Got it. And on the acquisition front, you've talked about this for several years, but as you said, haven't done deals in the recent past. I suspect, particularly, say, '20 and '21 valuations were probably really high. Are you seeing any correction in that in terms of your targets?

Bernard Birkett

executive
#32

I think there is some correction. There's probably a little ways to go on that. I don't think it's fully done at this point. But the valuation, when we looked at it from our own acquisition, our own M&A policy, it was really hard to see how you would generate returns from a lot of those potential targets that we had at that time because the valuations were so high. So we take a very disciplined approach to M&A, and we have certain hurdle rates and criteria that have to fit before we will do anything just to make sure that we're creating the best returns for our business and for shareholders.

David Windley

analyst
#33

So before we end, I want to come back to the margin question, if I could. Do you - the business has tracked along through -- if we go back to Eric, when you joined the business generated a gross profit margin in the low 30s, 32, 33, you implemented a couple of key things, dividing the end market, the customer segment, customer-led sales strategy that you implemented and then inwardly facing an operational globalization that was to drive efficiency. Some of those things showed -- started to bear fruit prior to COVID, and then COVID layers on top and really skews your financials. How should we think as COVID is coming back out about a normalized margin, should we go back to pre-COVID and draw a 100 basis point line up into the right per year? Or is -- are the benefits of COVID more some of the benefits have covered more durable than that.

Bernard Birkett

executive
#34

Yes. So the -- right now, as we're looking through margin, there's a number of puts and takes, and there's a lot of volatility in the market out that we're facing a number of different headwinds. Obviously, COVID would be the primary one and that business actually reducing and that was high-margin business. We're also looking at FX and also a lot of the inflationary pressures that every business as seen today. But there are a number of levers that we can access to help offset many of those headwinds. We're looking at our pricing strategy. So our pricing in 2022, we saw that we were currently tracking about 4%, 4.5%, about 100 basis points of that is based on surcharges, one-time price requests from customers. And then -- so we're about 3% to 3.5%. Prior to that, we were at 1% to 2%. So we're getting more price than we've had in the past. For 2023, we're currently assessing what should that price get be based on the cost pressures that we're facing.
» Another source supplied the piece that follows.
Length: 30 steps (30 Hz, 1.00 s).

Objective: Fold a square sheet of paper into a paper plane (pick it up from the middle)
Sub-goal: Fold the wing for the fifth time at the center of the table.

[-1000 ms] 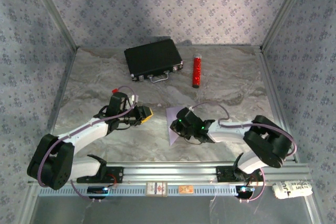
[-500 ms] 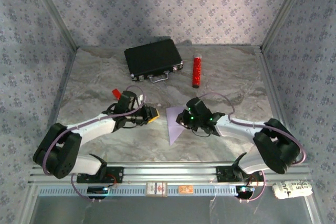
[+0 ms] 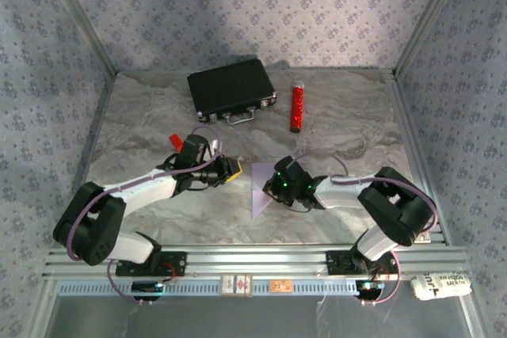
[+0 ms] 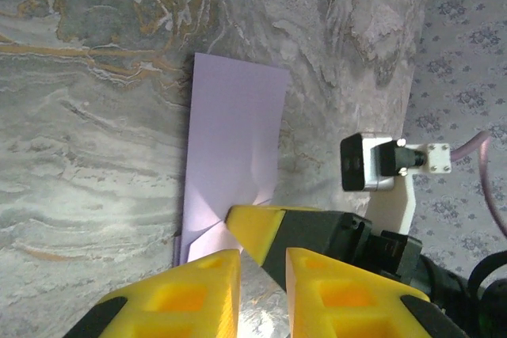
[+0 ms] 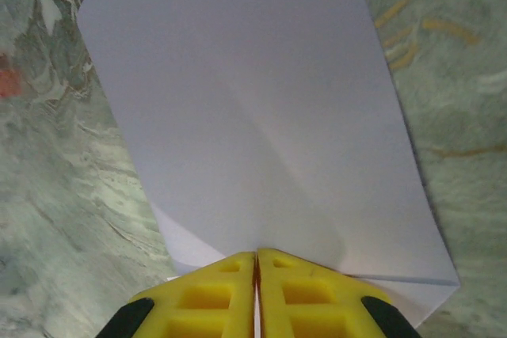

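Right arm (image 3: 337,190) low, fingers (image 5: 214,298) (tips together) tight on lilac sheet (image 5: 253,116)

Tabletop (image 3: 158,108): grey-and-white marbled surface; the wrist views also show gold veining (image 4: 79,116) (image 5: 47,219).

Items lying on it:
- Black case (image 3: 231,90), closed and flat, far side left of centre, handle toward the near edge.
- Red cylinder (image 3: 297,108), just right of the case and apart from it.
- Square sheet of paper (image 3: 260,191), pale lilac, creased and partly folded (image 4: 234,132) (image 5: 261,116), near centre.
- Small red block (image 3: 176,140), left of the paper, well apart.
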Each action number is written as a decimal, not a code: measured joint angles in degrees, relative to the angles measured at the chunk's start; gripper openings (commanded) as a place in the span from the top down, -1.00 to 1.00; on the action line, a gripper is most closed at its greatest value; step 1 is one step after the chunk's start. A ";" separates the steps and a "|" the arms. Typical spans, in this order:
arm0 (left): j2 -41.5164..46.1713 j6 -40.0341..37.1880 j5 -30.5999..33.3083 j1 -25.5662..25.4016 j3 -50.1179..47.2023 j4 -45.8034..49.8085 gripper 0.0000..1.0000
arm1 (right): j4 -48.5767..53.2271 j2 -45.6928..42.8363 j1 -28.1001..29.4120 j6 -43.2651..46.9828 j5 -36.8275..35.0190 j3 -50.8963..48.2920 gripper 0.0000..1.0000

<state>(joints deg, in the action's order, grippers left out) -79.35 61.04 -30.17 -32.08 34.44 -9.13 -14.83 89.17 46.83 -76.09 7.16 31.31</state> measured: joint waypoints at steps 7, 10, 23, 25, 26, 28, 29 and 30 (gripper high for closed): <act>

So we're currently going through that with customers. We're looking at the -- on our core business, the HVP shift that mix shift, and what we will get from that. And we're also looking at the cost structures within our business from a COGS perspective and from an OpEx perspective to make sure that they're aligned with the current climate that we're operating in, so we can maximize margin here in the short term.

David Windley

analyst
#35

Okay. I think we're at time. So I will thank you very much for your attendance, and thanks to the audience for your interest. I wish you all a good week. Thank you.